• _Task to complete_
Print every line of the data exactly as shown.

• _The data_
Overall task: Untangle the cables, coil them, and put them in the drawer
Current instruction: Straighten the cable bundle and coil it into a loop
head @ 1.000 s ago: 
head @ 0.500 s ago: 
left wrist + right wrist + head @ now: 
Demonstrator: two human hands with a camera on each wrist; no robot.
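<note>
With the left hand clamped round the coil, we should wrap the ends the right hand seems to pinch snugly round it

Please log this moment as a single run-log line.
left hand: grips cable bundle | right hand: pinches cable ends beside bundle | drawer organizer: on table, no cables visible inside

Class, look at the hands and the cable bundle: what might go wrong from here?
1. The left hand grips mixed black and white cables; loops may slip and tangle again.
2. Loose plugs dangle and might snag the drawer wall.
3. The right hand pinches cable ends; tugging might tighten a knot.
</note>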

• _Solution to this task_
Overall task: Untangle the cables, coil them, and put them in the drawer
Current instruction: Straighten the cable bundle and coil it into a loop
head @ 1.000 s ago: 
head @ 0.500 s ago: 
left wrist + right wrist + head @ now: 
Demonstrator: two human hands with a camera on each wrist; no robot.
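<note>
With the left hand clamped round the coil, we should wrap the ends the right hand seems to pinch snugly round it

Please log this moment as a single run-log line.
left hand: grips cable bundle | right hand: pinches cable ends beside bundle | drawer organizer: on table, no cables visible inside

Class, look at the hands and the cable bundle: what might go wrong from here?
1. The left hand grips mixed black and white cables; loops may slip and tangle again.
2. Loose plugs dangle and might snag the drawer wall.
3. The right hand pinches cable ends; tugging might tighten a knot.
</note>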

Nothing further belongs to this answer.